Comitês de Riscos são muito benvindos, posto que, desde o estabelecimento dos índices de desempenho exigidos pela alta direção, assim como os níveis de serviços acordados entre fornecedor, cliente e seguradora, o monitoramento, o controle e o ajuste constante e permanente, fazem-se necessários. E, principalmente, colaborando para que se implantem “atividades de inteligência”, se elaborem diagnósticos mais corretos e precisos e que proponham alternativas que diminuam, efetiva e concretamente, os riscos empresariais. Por conseguinte, diminuir-se-ão, os valores dos prêmios de seguro.
De acordo com o Instituto Brasileiro de Governança Corporativa, um eficaz programa de gerenciamento de riscos “preserva e agrega valor econômico à organização, contribuindo fundamentalmente para a realização de seus objetivos e metas de desempenho, representando mais do que um mero conjunto de procedimentos e políticas de controle. Além disso, facilita a adequação da organização aos requerimentos legais e regulatórios, fatores críticos para sua perenidade”.
Portanto, essa nova forma de se “encarar” os riscos empresariais e a implantação de um programa efetivo de mitigação, além das tecnologias de prevenção (sempre necessárias), em constante evolução e cada vez mais presentes no “dia-a-dia” operacional, precisam, antes de mais nada, contemplar pontos fundamentais. Permito-me repetir o que escrevi em março do ano passado:
• Adaptado à empresa, que faça parte da Governança Corporativa e esteja difundido em toda a empresa (cultura de prevenção de riscos);
• Desenhado caso a caso, que respeite a legislação, os órgãos e as agências reguladoras vigentes, as normas e regras internas e as exigências dos clientes (SLA’s – níveis acordados de qualidade nos serviços prestados) e das companhias de seguros;
• Com instalações físicas, de infraestrutura e de equipamentos operacionais adequados;
• Com programas de proteção a eventuais ataques cibernéticos;
• Com programas específicos de prevenção e contingências;
• Com procedimentos de controle sobre eventuais perdas;
• Com procedimentos de assessoria junto ao cliente ou usuário do sistema;
• Com correta e adequada contratação de Seguros;
• Com programas de capacitação e treinamento intensivos;
• Com programas de revisões constantes e mudanças de rumos quando necessário.

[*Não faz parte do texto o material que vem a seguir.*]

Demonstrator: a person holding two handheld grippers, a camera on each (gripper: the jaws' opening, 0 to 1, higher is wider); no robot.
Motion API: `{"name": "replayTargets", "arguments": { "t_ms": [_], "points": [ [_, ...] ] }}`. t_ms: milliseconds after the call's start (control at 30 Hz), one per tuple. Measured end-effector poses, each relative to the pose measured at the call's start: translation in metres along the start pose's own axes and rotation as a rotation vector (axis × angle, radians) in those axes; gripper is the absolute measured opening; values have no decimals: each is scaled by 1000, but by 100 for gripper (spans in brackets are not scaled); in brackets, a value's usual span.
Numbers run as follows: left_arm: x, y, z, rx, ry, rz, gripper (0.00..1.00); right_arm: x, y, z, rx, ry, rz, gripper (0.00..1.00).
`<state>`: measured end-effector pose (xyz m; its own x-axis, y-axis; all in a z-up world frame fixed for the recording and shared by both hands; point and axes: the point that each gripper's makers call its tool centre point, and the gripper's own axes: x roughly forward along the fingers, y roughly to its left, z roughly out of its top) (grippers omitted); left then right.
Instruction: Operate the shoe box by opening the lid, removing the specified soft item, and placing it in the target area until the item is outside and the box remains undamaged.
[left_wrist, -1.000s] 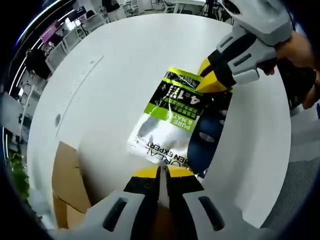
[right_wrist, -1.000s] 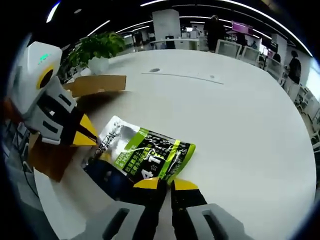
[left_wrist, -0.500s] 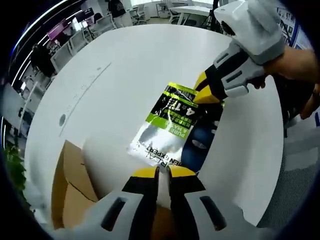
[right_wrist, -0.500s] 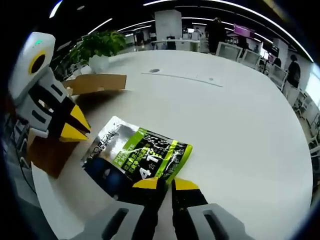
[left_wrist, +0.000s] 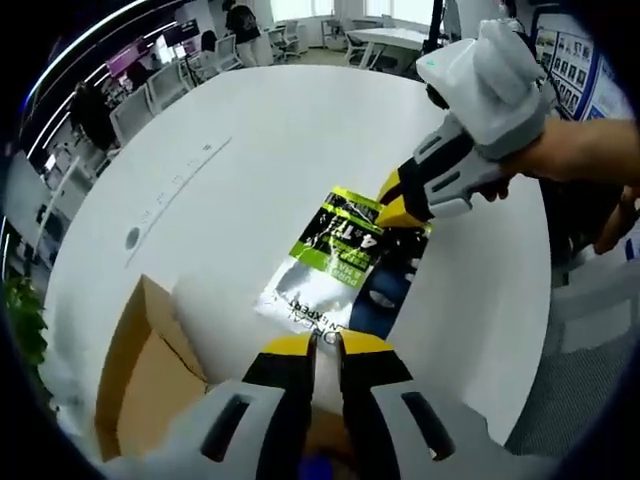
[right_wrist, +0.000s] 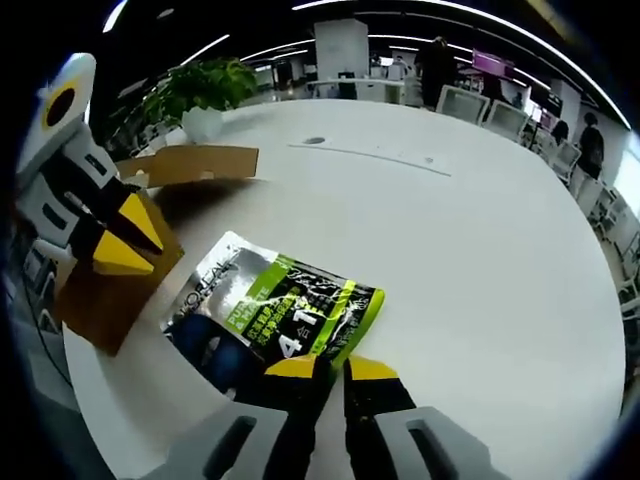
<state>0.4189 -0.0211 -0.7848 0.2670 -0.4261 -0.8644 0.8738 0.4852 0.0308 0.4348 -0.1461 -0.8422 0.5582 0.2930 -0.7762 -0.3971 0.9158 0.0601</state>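
The right gripper (right_wrist: 331, 366) is sitting at the near end of the pouch (right_wrist: 279, 317), its yellow tips almost together with only a thin gap showing. Whether it is pinching the green edge or merely touching it, I cannot tell; in the left gripper view its tips (left_wrist: 401, 208) are lying right at that same green end, and the contact is too small to read.

From there the pouch is running lengthwise away from the right gripper, green end nearest, silver end farthest and pointing toward the box (right_wrist: 120, 262). It is lying flat on the white table (right_wrist: 480, 240), fully outside the box.

The left gripper (left_wrist: 325, 346) is hovering off the silver end (left_wrist: 300, 300), above it and apparently not touching. Its jaws are nearly pressed together, nothing showing between them. Seen from the right gripper view, its tips (right_wrist: 118, 238) are hanging in front of the cardboard.

So the long axis is lying between the two grippers, one at each end, with the right one nearer, at the edge itself, and the left one nearer the box. The box is standing open beside the silver end, its flap (right_wrist: 195, 163) folded back, brown inside (left_wrist: 150, 385) showing.

I judge the removal as done, and the remaining move is likely letting go and drawing the right gripper back along the pouch's axis
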Motion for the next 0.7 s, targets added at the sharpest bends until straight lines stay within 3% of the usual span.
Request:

O escopo desse novo conceito de gerenciamento de riscos – muito mais abrangente e “a priori” - deverá fazer parte da estratégia e da cultura da empresa e ser aplicado em todas as áreas e atividades empresariais. São evidentes os impactos que as novas tecnologias – para o bem e para o mal - trarão para a sociedade e para as empresas, assim como para toda e qualquer atividade humana. Mas é preciso acompanhar o desenvolvimento e buscar formas de aplicá-las de forma eficaz. Além de obrigação individual de cada funcionário da empresa, o cumprimento de um programa de gerenciamento de riscos ultrapassa as barreiras legais e regulamentares, enquanto incorpora princípios de integridade e conduta ética e busca, sem dúvidas, não só a proteção de pessoas e a preservação da imagem, mas a continuidade da própria empresa.
É essencial, portanto, que os operadores logísticos invistam no desenvolvimento e na qualificação de seus profissionais, posto que além de uma visão mais analítica precisarão “internalizar” valores que prestigiem as práticas de gerenciamento de riscos, isto é, a “cultura de prevenção de riscos”. É preciso estar preparado.